Nirbita masih tidak mengatakan apapun. Seolah semua hal yang Garin katakan begitu sulit dicernanya.
"Ini gue nggak mengada-ngada ya. Gue udah mastiin ke cowok gue dan paksa dia buat cerita sendiri," jelas Garin dan Nirbita tahu bahwa keabsahan infonya sudah dipastikan 99,9% mengingat seberapa dekat Sekala dengan sumber ceritanya. "Sebenarnya, gue disuruh rahasiain ini tapi gue nggak kuat nyimpen sendirian, jadi gue bagi ke lo deh."
Dan sekarang, bahu Nirbita terasa berat, seperti ada beban lain yang baru saja dijatuhkan untuk ditanggung kedepannya.
"Meskipun selama ini gue nggak kaget kalau misalnya suatu saat nanti Sekala bakal bilang suka sama lo, tapi gue kagetnya dia suka lo dari lama. Dua tahun, Ta.. Dua tahun buat mencintai lo tuh rasanya cuma buang-buang waktu banget, tapi dia masih setia nungguin lo di tempat yang sama."
Oke cukup. Nirbita bangkit dari duduknya. Ia menghirup udara dalam-dalam dan mengembuskan berharap sesuatu yang berat di pundaknya itu ikut hilang dibawa udara. "Gue nggak tahu harus respon gimana, Rin. Yang gue tahu, gue harus berangkat sekarang. Sebelum Raiden dateng," ucapnya kemudian berjalan ke arah pintu kamar. Pikirannya benar-benar kacau sekarang.
"Eh eh, gue anter." Garin buru-buru berdiri, meraih jaketnya yang tergantung asal di pintu kemudian menyusul Nirbita yang sudah sampai di ruang tengah apartemennya. "Nanti balik jam berapa?"

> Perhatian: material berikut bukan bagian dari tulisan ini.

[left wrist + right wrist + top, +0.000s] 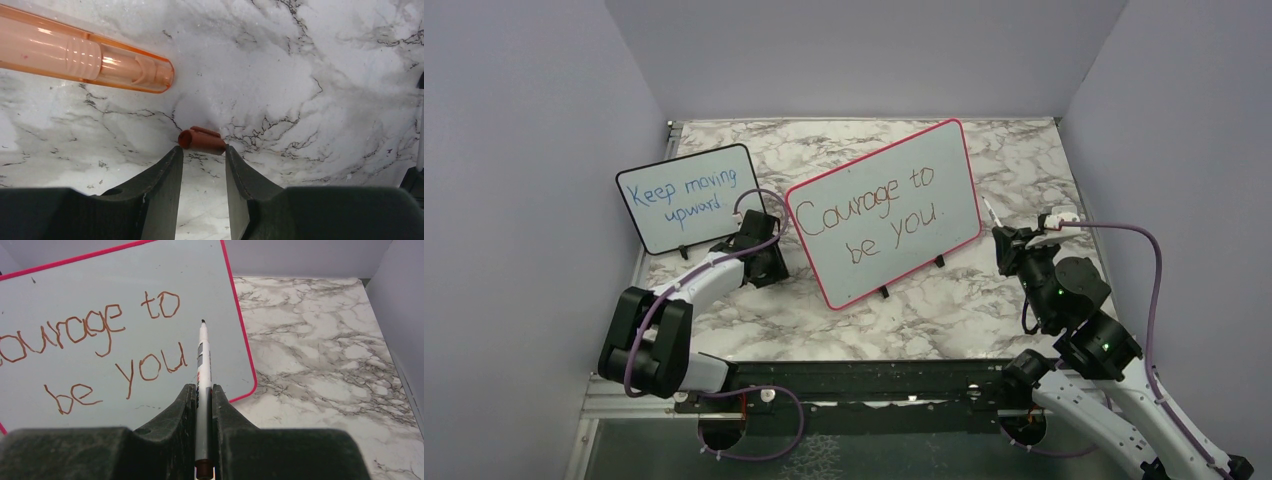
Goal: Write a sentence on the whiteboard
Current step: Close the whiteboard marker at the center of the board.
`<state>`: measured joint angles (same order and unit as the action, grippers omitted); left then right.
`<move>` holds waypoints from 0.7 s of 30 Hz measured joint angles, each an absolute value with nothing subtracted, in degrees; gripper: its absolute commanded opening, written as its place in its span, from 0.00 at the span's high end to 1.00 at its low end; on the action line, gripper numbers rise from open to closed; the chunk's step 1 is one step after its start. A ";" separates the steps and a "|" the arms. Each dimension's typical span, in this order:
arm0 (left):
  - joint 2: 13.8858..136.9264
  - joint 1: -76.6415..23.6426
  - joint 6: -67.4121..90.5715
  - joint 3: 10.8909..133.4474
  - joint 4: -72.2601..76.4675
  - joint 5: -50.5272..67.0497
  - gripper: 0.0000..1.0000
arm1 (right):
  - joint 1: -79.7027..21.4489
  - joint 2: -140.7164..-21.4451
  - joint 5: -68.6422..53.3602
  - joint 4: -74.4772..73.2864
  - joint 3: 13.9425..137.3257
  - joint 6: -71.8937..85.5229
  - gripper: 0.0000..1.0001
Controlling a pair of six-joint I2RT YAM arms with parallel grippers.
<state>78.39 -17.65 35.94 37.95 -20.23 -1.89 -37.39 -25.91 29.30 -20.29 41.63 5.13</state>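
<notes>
The sentence (864, 215) is standing in two red-brown lines on the whiteboard (949, 165), which is propped upright on its small feet at the middle of the marble table (310, 75). The writing is therefore judged to be done, and the capping of the marker (203, 357) is being taken as the step in hand. The marker is being pinched firmly by the right gripper (202, 390), with its tip bare and pointing toward the right part of the board without touching it. The left gripper (203, 150) is being held low over the table just beside the board's left edge. Its jaws are standing partly apart, and the small red-brown cap (201, 139) is lying across the gap right at the fingertips — not yet seized, as far as can be told. For a good grip, the fingers should be brought a little further forward, so that the cap is caught at its middle and not only at its near side (a round cap is easily squeezed out). The translucent orange tube (75, 55) lying nearby should be left untouched.
</notes>
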 measured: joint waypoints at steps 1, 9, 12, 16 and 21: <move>78.50 -17.67 35.94 38.02 -20.14 -2.07 0.65 | -37.39 -25.87 29.30 -20.29 41.63 5.13 0.99; 78.72 -17.76 36.32 38.09 -19.68 -4.45 0.71 | -37.39 -25.80 29.30 -20.29 41.63 5.13 0.99; 78.72 -17.74 37.08 38.09 -19.68 -6.04 0.71 | -37.39 -25.80 29.30 -20.29 41.63 5.13 0.99; 78.72 -17.74 37.71 38.09 -19.68 -8.43 0.72 | -37.39 -25.80 29.30 -20.29 41.63 5.13 0.99; 78.96 -16.86 38.28 38.09 -19.66 -10.02 0.72 | -37.39 -25.80 29.30 -20.29 41.63 5.13 0.99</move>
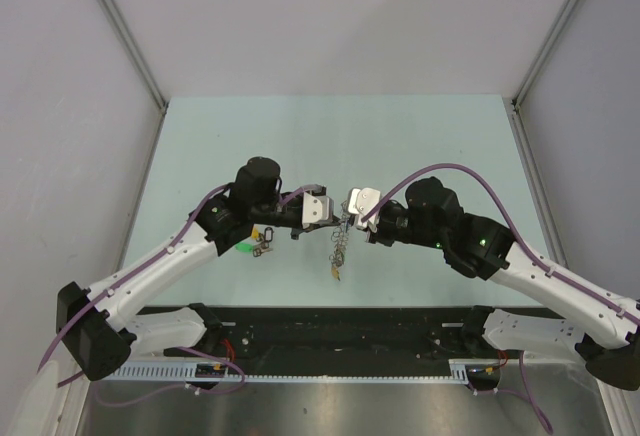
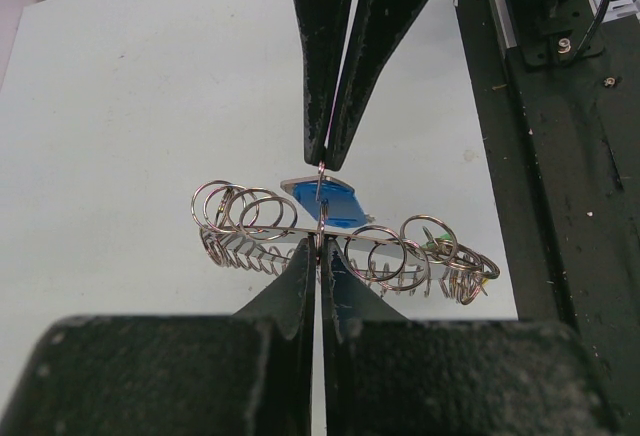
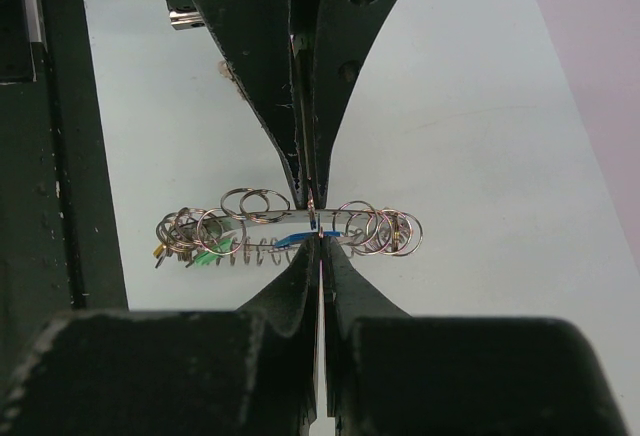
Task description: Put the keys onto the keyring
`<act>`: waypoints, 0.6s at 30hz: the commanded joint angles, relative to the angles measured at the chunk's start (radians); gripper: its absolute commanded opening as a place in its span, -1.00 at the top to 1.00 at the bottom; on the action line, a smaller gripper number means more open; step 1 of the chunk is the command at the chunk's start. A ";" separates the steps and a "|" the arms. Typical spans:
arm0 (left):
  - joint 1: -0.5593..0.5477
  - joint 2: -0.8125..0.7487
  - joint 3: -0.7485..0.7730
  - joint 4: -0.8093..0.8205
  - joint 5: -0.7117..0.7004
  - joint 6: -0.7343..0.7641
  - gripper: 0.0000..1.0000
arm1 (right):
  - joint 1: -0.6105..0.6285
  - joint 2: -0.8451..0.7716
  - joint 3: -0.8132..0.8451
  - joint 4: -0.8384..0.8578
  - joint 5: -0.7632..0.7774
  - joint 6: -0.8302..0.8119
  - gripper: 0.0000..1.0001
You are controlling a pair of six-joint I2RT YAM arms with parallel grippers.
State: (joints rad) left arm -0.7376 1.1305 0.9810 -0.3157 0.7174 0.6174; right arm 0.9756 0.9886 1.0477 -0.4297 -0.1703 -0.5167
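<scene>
Above the table's middle, my two grippers meet tip to tip. My left gripper [image 1: 333, 218] [image 2: 320, 248] is shut on the flat band of the keyring [image 2: 250, 218] [image 3: 262, 218], a metal ring strung with many small split rings. The keyring [image 1: 338, 252] hangs below the tips. My right gripper [image 1: 350, 216] [image 3: 320, 240] is shut on the thin split ring of a blue-tagged key [image 2: 335, 206] [image 3: 296, 242], right against the band. Two other keys [image 1: 258, 243], with green and yellow tags, lie on the table under my left arm. A green tag [image 3: 207, 254] shows on the keyring's end.
A black frame rail [image 1: 340, 328] runs along the near table edge, also seen as the dark frame [image 2: 565, 176] beside the mat. Grey walls close the pale green table [image 1: 330, 136] on the left, right and back.
</scene>
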 commanded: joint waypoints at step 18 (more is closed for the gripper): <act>-0.006 -0.018 0.007 0.052 0.017 0.001 1.00 | -0.005 -0.002 0.038 0.019 -0.017 0.003 1.00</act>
State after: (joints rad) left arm -0.7376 1.1305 0.9810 -0.3157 0.7105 0.6174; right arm 0.9733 0.9886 1.0477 -0.4301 -0.1921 -0.5167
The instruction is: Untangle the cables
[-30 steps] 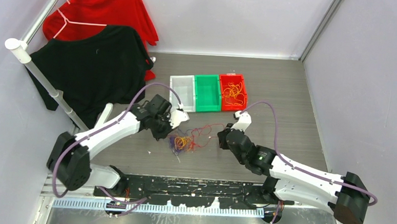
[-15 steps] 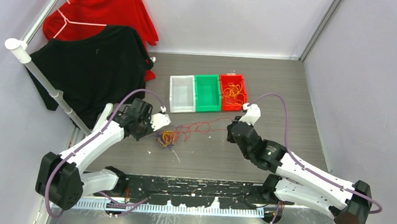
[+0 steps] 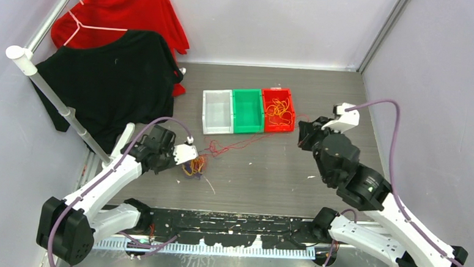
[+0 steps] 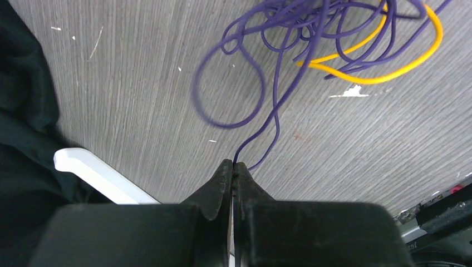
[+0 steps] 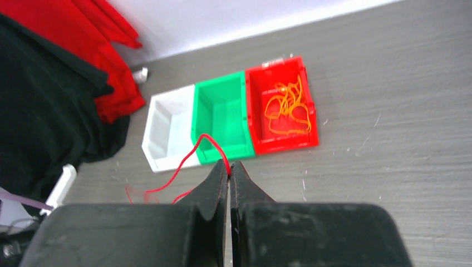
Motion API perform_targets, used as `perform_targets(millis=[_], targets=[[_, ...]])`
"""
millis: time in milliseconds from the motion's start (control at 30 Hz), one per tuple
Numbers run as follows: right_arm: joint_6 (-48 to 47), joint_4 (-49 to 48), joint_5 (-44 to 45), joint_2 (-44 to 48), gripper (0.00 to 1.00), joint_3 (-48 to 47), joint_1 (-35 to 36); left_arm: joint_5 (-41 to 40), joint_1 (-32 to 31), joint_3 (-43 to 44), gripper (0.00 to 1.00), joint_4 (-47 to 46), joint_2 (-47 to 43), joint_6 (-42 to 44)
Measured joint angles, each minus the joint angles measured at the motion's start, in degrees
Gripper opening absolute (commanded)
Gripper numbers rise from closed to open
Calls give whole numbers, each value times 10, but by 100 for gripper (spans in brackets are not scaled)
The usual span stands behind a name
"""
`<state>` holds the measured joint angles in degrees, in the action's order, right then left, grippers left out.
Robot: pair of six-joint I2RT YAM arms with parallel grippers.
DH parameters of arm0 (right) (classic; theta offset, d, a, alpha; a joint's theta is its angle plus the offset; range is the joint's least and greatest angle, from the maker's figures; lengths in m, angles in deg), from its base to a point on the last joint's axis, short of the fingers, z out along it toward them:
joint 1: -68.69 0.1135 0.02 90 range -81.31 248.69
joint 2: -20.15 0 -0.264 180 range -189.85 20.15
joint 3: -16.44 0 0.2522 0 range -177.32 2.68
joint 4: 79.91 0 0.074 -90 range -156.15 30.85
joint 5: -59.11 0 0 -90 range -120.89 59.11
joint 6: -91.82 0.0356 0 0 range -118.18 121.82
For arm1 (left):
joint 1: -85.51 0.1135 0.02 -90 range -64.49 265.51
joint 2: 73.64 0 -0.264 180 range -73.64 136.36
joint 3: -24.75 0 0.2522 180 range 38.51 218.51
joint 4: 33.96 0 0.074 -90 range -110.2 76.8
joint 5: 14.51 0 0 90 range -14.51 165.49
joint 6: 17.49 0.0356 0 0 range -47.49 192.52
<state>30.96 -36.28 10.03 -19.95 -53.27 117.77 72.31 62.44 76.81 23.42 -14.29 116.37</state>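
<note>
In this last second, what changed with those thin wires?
The left gripper, shut on the purple cable, dragged the tangle leftward; the right gripper, shut on the red cable, swung right beside the red bin, stretching that cable out. Bins and shirts stayed put.

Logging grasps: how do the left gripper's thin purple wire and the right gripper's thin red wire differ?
The thin purple wire curls in loose loops off the left gripper; the thin red wire leaves the right gripper as one long strand. Thin orange wire crosses the purple; nothing crosses the red nearby. Both sit in shut jaws.
</note>
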Motion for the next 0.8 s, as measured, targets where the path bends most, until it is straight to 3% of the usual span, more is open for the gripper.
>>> perform_targets(millis=[267, 467, 533, 600, 667, 733, 800], targets=[[-70, 11, 65, 1, 1, -95, -2, -9, 0, -12, 0, 11, -13, 22], [-123, -6, 109, 3, 1, -145, -2, -37, 0, -72, 0, 4, -13, 58], [-131, -12, 106, 2, 1, -163, -2, -38, 0, -78, 27, 10, -14, 61], [-134, -11, 97, -7, 1, -184, -2, -32, 0, -69, 64, 20, -20, 57], [-134, -11, 80, -24, 1, -202, -2, -15, 0, -40, 90, 47, -28, 50], [-134, -9, 60, -43, 1, -214, -2, 14, 0, 12, 100, 87, -38, 38], [-134, -7, 40, -63, 1, -220, -2, 47, 0, 76, 99, 123, -50, 29]])
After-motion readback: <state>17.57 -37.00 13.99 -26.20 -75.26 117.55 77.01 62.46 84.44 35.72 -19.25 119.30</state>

"Nggak tahu. Paling gue nggak lama di sana," jawab Nirbita sambil memasang sepatunya.
"Jangan minta anterin Raiden."
"Iya."
"Nanti chat gue aja kalau udah balik."
***
INTENSITAS hujan di bulan November selalu lebih padat dari bulan sebelumnya. Dingin serta aroma tanah terasa begitu menusuk ketika Sekala membuka jendela kamar Tenggara. Asap rokok yang semula terjebak di ruang kamar itu perlahan keluar, menyebar lalu lenyap ditelan angin. Di kejauhan, suara gemuruh terdengar beriringan dengan rintik yang jatuh. Berisik namun tidak sebanding dengan isi kepalanya. Pertanyaan tentang kenapa Nirbita terluka di hari itu masih menguasai pikiran, berputar dan berakhir tanpa sebuah jawaban.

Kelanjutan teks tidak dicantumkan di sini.